Even if these advantages with respect to previously published methods seem technically subtle, they might translate into concrete advantages in clinical PET/magnetic resonance imaging (MRI). The additional information deriving from dual-echo UTE could be of significant value for applications where, e.g., accurate quantitation in the presence of large bony structures is required, such as brain or prostate radiotherapy. Especially, the latter one is of larger clinical interest since prostate cancer represents one of the most common cancers in western industrialized countries and radiotherapy is one of most chosen therapeutic options, especially in cases of recurrence.
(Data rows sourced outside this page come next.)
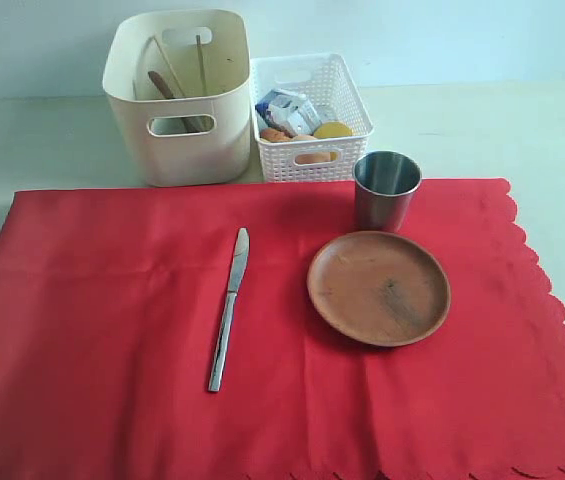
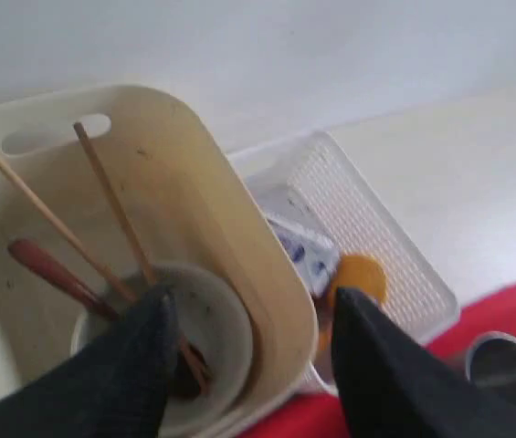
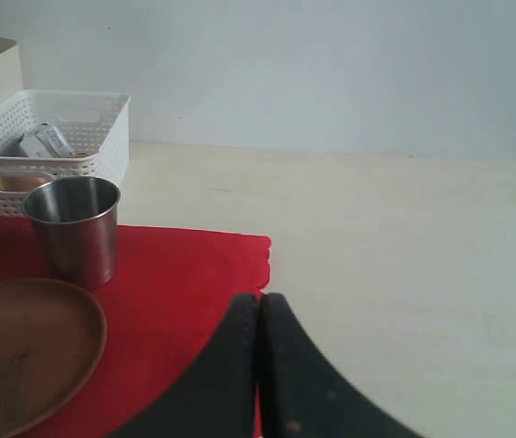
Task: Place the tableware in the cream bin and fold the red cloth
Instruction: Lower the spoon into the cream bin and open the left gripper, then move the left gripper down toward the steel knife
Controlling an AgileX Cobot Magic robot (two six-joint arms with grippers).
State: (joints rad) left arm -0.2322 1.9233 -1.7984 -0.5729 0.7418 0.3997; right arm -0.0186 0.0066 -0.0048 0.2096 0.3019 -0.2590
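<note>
Hovering wide-open over the bowl (image 2: 224,321) in the cream bin (image 2: 177,155), left gripper (image 2: 256,308); right gripper (image 3: 259,308) closed

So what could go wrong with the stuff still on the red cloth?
The shiny steel cup stands close beside the round brown plate, so grabbing either might knock the other. The flat metal knife lies flush on the big red cloth; picking it up could pinch fabric too. The light wooden chopsticks lean high in the tall cream bin, so the plate might bump them.
</note>
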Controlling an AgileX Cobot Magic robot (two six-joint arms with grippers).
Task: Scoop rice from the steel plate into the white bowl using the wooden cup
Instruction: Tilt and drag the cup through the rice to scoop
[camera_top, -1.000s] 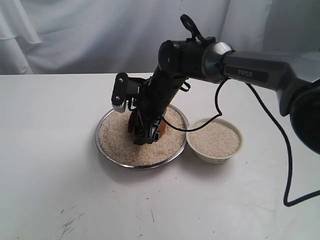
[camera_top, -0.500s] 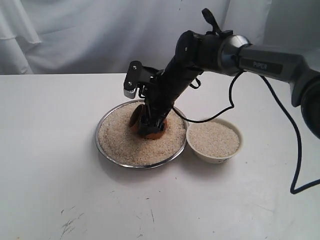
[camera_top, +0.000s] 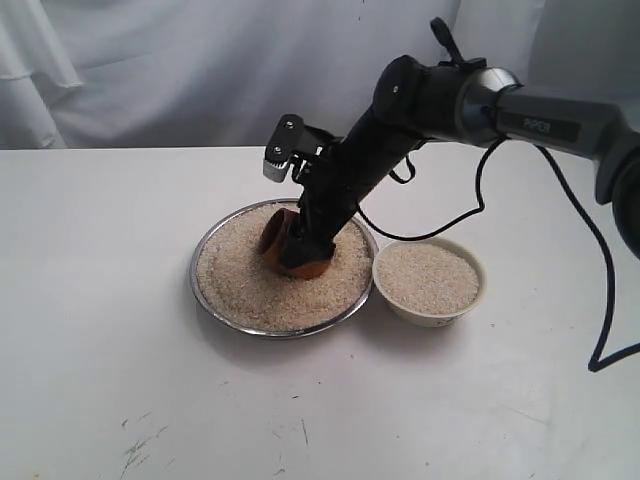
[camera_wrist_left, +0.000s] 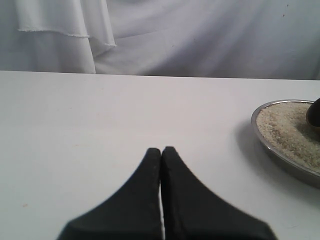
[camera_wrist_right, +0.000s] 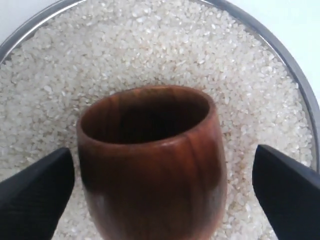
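Note:
The wooden cup (camera_top: 275, 240) leans tilted on the rice (camera_top: 240, 285) heaped in the steel plate (camera_top: 283, 334), its dark mouth facing left. My right gripper (camera_top: 300, 248) is open astride the cup. In the right wrist view the cup (camera_wrist_right: 150, 165) sits between the two fingertips, with a clear gap at one side, and its inside looks empty. The white bowl (camera_top: 430, 312) stands just right of the plate, filled with rice. My left gripper (camera_wrist_left: 161, 149) is shut with nothing in it, low over the bare table, with the plate's rim (camera_wrist_left: 280, 157) off to its side.
White table all round, with a white curtain behind. A black cable (camera_top: 600, 300) hangs from the right arm and loops down past the bowl's right side. Dark scuff marks (camera_top: 135, 450) lie near the front edge.
The right arm has drawn back up and to the right out of the rice. The wooden cup now shows more, tilted on the heap between the open fingers.

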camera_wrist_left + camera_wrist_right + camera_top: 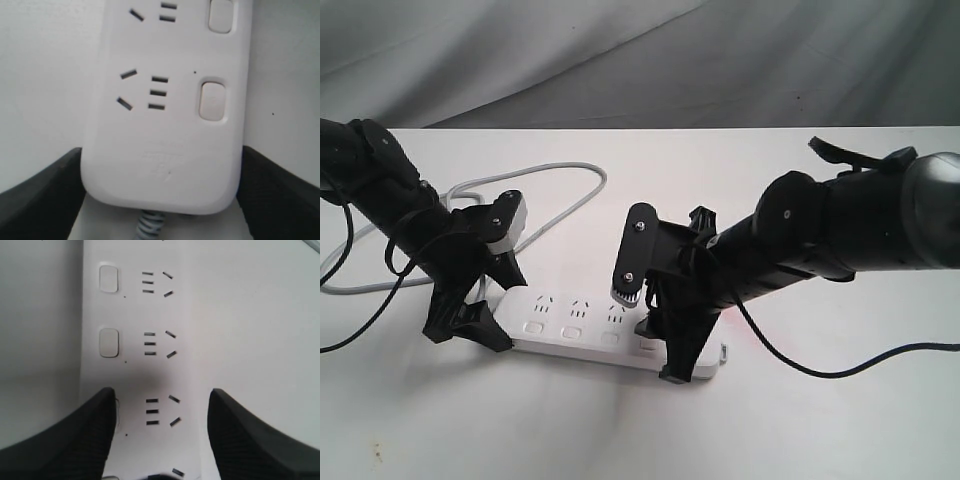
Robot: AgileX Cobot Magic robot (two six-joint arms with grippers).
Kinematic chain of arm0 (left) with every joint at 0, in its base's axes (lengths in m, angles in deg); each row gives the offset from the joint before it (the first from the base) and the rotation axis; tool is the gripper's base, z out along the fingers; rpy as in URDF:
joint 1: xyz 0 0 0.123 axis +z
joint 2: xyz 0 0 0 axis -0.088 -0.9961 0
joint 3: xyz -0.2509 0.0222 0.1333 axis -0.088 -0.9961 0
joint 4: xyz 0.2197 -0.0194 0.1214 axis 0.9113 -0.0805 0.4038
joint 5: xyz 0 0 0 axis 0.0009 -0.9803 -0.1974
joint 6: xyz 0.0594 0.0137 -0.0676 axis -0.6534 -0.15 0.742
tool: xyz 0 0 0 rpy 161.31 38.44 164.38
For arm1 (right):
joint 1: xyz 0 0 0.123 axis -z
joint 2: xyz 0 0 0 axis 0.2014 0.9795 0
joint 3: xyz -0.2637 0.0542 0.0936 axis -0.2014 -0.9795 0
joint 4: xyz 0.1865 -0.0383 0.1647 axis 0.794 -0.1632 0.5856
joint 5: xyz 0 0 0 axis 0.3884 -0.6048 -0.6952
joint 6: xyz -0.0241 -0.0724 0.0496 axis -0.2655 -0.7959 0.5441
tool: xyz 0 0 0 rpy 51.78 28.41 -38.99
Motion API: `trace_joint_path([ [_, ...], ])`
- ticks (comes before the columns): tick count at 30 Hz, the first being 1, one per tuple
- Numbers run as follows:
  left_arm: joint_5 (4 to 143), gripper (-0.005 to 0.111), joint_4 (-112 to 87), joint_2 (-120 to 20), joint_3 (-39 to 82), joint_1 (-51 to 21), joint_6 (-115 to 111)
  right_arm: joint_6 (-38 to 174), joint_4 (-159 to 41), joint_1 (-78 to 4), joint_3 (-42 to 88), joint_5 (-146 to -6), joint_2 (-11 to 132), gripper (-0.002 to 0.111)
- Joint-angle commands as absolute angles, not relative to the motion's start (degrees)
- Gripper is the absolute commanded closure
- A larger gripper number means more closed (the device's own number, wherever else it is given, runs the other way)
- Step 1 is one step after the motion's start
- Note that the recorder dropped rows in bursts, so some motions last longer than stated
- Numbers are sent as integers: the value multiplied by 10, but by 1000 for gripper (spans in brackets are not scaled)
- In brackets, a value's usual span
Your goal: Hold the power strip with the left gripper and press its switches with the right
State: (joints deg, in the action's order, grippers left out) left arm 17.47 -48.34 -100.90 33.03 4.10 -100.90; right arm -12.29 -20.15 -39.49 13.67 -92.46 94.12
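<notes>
The white power strip (582, 322) lies flat on the table, its grey cord (566, 203) looping away behind it. My left gripper (508, 312) straddles the cord end, and in the left wrist view its black fingers (55, 195) press against both long sides of the power strip (165, 150). My right gripper (662, 352) is down over the strip's other half with its fingers spread. In the right wrist view one finger (95, 430) covers a switch, and two more switches (109, 342) show beyond it. The other finger (245, 435) hangs past the strip's edge.
The white table (820, 430) ends at a grey cloth backdrop (620, 60). A thin black cable (820, 372) trails from the right arm across the table. More cables (345, 250) hang by the left arm, near the cord's far loop.
</notes>
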Motion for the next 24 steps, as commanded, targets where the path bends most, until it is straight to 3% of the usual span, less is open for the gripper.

Since PET/MRI holds the promise for integrated and potentially improved diagnostic accuracy in prostate cancer by combining the high soft tissue contrast of MRI with the characteristics of new tracers (e.g., PMSA), it is obvious and mandatory to have reliable attenuation correction and signal quantification for those procedures. Also for therapeutic trials where robust SUV quantification is needed for longitudinal follow-up, such an improved approach will have impact on the reliability of the long-term results. This would make PET/MRI trials especially more attractive for pharmaceutical trials, where quantification of PET (whether it is PET/CT or potentially PET/MRI) suffers from greater variation, e.g., compared to computed tomography and Hounsfield units.
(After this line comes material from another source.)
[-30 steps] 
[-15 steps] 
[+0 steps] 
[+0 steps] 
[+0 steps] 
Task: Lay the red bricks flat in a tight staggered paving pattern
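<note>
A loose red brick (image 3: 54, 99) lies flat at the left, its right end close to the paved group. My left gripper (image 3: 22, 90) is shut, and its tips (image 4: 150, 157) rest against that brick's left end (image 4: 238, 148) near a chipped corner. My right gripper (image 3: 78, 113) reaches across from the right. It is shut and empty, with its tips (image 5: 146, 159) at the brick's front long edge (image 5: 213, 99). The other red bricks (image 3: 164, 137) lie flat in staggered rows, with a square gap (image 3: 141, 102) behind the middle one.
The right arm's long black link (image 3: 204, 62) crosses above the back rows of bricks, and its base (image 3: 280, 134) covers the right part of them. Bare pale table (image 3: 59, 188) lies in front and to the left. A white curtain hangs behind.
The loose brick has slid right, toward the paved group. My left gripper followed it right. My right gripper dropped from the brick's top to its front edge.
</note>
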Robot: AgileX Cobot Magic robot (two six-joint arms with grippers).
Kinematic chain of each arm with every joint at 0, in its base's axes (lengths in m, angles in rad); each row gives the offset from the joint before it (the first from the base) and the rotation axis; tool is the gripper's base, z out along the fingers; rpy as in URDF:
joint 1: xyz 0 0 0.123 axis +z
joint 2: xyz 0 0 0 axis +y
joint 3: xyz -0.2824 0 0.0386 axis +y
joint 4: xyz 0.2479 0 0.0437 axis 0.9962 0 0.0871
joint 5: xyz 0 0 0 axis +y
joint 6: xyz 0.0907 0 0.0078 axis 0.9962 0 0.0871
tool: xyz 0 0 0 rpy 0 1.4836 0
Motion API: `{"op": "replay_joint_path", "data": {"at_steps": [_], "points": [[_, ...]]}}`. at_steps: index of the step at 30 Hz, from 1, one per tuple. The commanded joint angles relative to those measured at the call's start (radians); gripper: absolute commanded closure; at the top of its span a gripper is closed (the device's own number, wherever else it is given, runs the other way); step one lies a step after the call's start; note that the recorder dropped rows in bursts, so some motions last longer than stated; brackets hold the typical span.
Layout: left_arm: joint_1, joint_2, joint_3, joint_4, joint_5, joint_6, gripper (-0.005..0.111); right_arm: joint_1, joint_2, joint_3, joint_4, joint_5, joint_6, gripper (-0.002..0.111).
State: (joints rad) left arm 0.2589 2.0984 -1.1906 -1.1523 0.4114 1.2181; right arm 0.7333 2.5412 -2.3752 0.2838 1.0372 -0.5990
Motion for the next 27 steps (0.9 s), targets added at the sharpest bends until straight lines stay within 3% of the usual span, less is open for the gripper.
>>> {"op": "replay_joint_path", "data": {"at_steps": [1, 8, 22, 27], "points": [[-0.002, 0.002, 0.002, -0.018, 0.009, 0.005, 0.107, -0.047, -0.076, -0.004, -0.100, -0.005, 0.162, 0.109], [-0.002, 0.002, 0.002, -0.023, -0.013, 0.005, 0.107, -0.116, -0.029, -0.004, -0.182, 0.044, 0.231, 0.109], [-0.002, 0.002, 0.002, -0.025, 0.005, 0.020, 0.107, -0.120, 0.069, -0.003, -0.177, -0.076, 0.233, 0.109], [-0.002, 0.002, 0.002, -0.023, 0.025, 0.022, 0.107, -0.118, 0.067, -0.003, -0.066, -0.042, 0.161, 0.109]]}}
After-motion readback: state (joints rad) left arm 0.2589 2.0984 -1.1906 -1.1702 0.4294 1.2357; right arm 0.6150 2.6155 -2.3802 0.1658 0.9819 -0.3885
An extension of the proposed method is indeed possible by including additional MR sequences, along the lines of the algorithm presented by Johansson et al. [9]. This could certainly improve the segmentation results, e.g., reducing the number of false positive elements in the bone mask, limiting the extent of artifacts caused by metallic implants, or enabling the differentiation of fatty tissue. Such an extension would, however, limit the usability of the method to single-station protocols with sufficient time for MR acquisition. Furthermore, the posterior probability approach has the advantage of yielding more intuitive results than more advanced (and less transparent) machine learning methods. This improved understanding of the classification problem enables the development of further enhancements to the segmentation algorithms, as well as the extension to new applications without the need for a new full training dataset.

Last but not least, since all PET/MRI systems are in their early clinical research stages, not much experience is currently available with off-norm patients, such as those operated and/or with significantly altered bony structure (e.g., after brain surgery). In such a patient population, robust quantification and safe classification of bone compared to surrounding anatomical structures is critical for accurate diagnosis.
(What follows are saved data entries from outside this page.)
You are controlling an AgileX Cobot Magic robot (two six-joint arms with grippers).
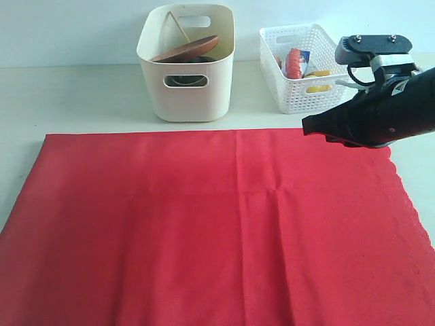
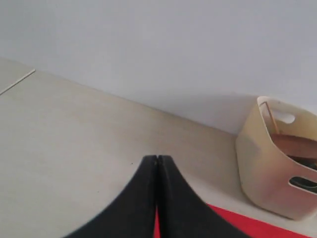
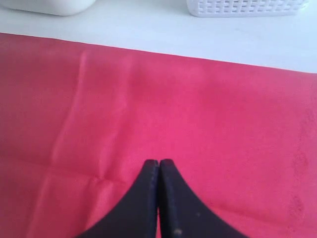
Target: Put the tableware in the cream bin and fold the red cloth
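Observation:
The red cloth (image 1: 204, 224) lies spread flat over the table, its scalloped edge at the right. At the back stands the cream bin (image 1: 187, 64), with the brown wooden plate (image 1: 187, 49) tilted inside and a chopstick (image 1: 179, 26) sticking up. My right gripper (image 1: 307, 126) hovers shut and empty above the cloth's far right part; the right wrist view shows its tips (image 3: 158, 162) over the red cloth (image 3: 173, 109). My left gripper (image 2: 157, 158) is shut and empty, over the bare table beside the cream bin (image 2: 270, 163) and the cloth's corner (image 2: 257, 225). The left arm is outside the exterior view.
A white lattice basket (image 1: 302, 68) with food items and a carton stands right of the bin; its lower wall (image 3: 247, 7) shows in the right wrist view. A pale wall runs behind the table. The bare tabletop (image 1: 75, 95) extends left of the bin.

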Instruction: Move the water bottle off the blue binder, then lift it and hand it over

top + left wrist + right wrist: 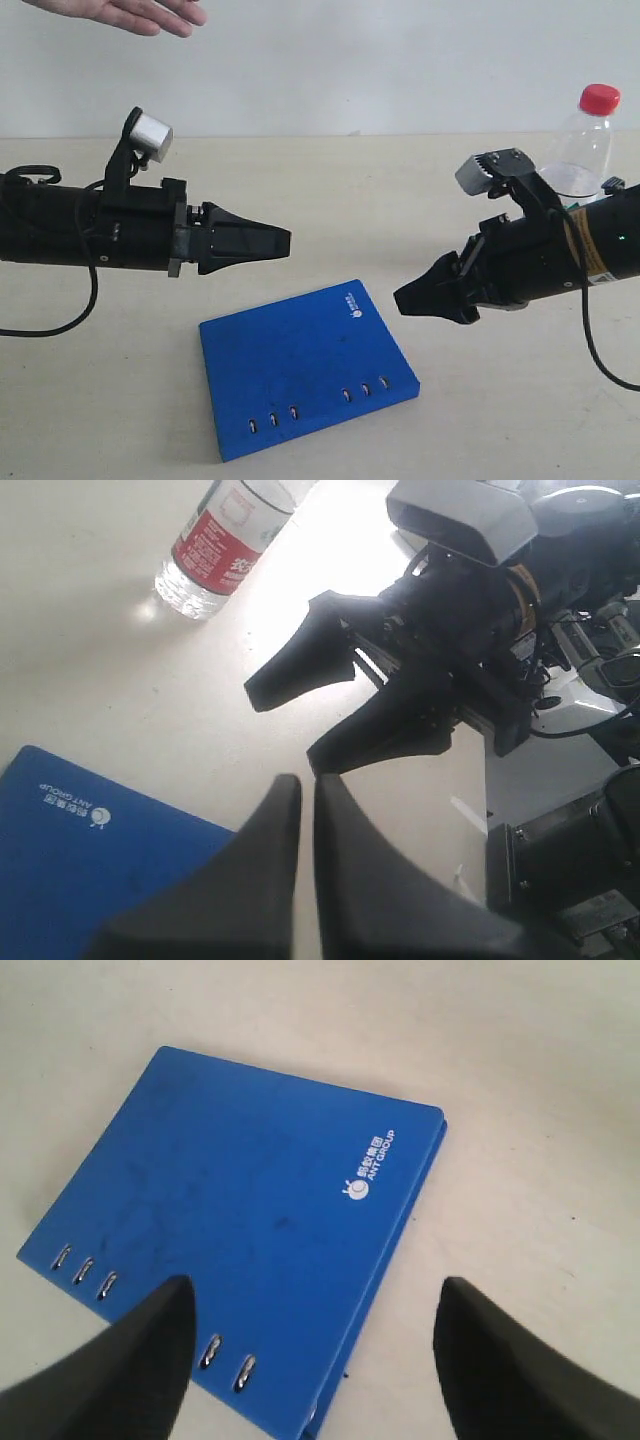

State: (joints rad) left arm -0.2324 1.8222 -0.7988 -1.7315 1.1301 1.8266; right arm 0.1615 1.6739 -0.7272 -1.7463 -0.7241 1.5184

In any case, the method and the optimal settings for it still need to be tested prospectively. The next step must therefore be its validation within a complete PET attenuation correction and reconstruction pipeline, in order to determine whether the differences reported here with respect to previously published approaches do indeed lead to a significant improvement in the resulting emission images.

Conclusions

In this study, tri-modality data have been used to develop and validate an improved approach for the segmentation of bone tissue from dual-echo ultra-short echo MR data. The distribution of the different tissue classes in the dual-echo space could be obtained thanks to the availability co-registered CT data. This information enables the implementation of accurate bone segmentation for the purpose of PET/MR attenuation correction, offering a more intuitive formulation than previously published approaches and more robust definition of the segmentation threshold. Future work will focus on further exploiting tissue distribution maps with the goal of replacing the current binary bone masks with actual estimations of bone tissue density.